## DIRECTIONS
Identify all lines below that hold "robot" and collect them.

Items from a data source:
□ □ □

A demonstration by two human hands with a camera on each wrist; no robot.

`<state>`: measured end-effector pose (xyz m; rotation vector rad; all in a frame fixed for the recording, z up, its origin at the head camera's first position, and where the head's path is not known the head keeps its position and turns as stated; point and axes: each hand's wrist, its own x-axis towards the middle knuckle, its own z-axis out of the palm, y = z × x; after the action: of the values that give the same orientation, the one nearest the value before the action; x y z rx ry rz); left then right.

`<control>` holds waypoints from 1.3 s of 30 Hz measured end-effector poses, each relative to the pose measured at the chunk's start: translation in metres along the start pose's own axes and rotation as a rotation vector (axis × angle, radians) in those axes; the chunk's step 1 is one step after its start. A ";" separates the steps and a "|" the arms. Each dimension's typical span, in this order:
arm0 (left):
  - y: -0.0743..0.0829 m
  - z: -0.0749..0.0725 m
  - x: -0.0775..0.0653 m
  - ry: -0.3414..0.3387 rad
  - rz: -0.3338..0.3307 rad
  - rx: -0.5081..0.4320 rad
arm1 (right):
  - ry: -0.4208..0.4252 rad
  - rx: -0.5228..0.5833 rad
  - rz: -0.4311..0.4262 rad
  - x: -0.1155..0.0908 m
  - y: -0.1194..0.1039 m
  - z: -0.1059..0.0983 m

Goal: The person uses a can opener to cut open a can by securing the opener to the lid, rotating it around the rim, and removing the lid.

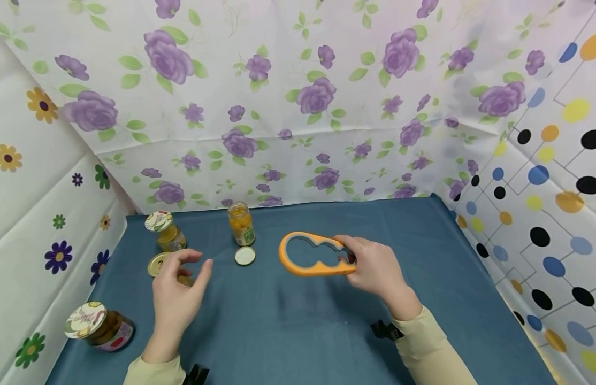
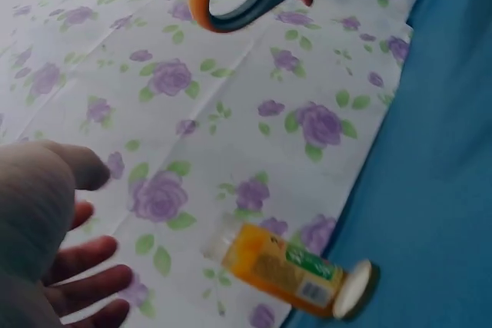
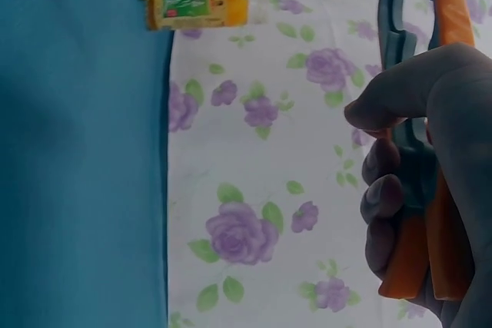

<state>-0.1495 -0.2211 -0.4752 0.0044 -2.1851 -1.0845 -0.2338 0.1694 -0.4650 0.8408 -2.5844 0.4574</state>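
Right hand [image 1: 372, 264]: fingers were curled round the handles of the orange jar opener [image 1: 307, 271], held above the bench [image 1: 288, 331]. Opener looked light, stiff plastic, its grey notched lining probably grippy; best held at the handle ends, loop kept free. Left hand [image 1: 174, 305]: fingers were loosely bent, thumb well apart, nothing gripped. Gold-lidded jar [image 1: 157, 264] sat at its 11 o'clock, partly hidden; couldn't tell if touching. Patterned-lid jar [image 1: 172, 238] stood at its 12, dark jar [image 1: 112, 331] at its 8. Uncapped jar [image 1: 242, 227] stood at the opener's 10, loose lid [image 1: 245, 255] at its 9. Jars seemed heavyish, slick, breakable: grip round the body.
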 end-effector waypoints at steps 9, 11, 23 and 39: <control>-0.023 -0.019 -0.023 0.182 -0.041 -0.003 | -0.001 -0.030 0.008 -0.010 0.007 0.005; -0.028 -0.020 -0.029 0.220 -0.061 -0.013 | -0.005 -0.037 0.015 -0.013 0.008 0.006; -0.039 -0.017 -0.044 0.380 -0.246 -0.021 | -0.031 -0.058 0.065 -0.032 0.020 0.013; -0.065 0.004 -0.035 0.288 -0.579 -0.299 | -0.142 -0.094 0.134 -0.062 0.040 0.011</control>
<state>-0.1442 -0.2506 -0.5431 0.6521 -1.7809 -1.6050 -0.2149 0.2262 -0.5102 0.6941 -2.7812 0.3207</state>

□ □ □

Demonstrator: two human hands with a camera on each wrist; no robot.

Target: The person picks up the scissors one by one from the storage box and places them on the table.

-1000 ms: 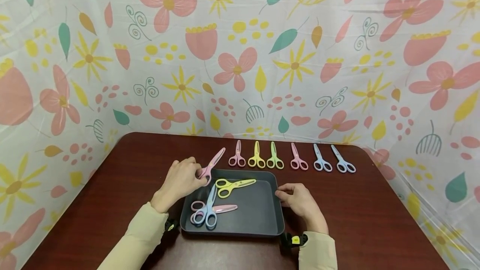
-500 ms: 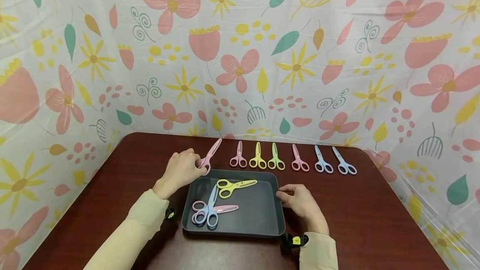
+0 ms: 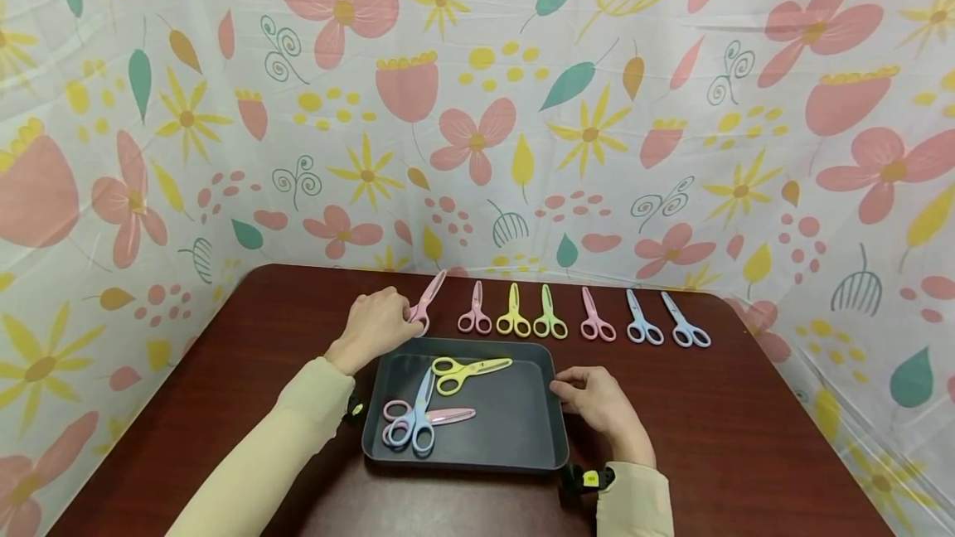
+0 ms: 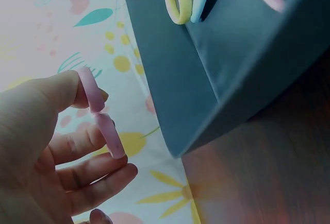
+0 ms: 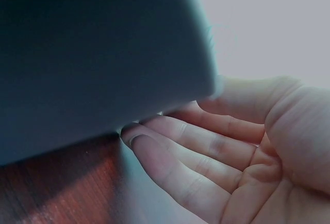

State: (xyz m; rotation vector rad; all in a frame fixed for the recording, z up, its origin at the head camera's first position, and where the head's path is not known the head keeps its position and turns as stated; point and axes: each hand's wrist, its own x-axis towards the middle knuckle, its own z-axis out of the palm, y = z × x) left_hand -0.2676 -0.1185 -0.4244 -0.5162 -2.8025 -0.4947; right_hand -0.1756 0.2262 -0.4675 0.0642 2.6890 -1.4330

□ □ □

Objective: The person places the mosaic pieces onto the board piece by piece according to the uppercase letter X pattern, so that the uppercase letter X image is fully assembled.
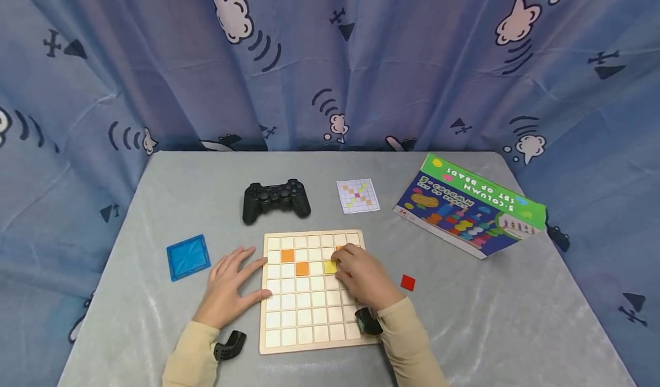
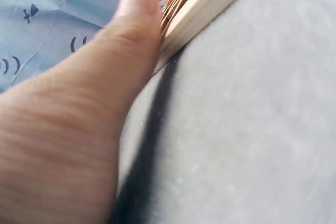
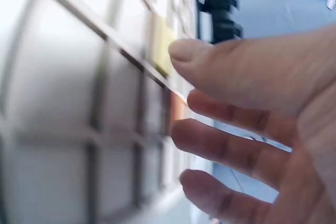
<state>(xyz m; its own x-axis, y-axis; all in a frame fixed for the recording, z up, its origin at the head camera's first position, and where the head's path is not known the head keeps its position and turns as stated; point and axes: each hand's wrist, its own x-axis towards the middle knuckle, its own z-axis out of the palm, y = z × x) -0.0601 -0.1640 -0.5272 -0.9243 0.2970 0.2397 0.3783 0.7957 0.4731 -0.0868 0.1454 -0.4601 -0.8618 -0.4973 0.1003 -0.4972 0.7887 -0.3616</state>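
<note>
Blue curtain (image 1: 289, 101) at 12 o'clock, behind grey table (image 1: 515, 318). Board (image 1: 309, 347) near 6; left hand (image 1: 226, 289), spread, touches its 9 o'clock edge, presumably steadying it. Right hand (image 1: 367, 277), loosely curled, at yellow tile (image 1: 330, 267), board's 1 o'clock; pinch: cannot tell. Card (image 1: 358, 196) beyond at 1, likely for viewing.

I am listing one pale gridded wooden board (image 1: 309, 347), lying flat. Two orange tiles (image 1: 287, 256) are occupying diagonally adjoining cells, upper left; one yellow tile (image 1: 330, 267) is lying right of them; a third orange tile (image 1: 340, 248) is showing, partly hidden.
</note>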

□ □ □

## RESPONSE FOR THIS EXERCISE
A demonstration by two human hands with a camera on each wrist; no robot.
Demonstrator: two human hands with a camera on each wrist; no robot.

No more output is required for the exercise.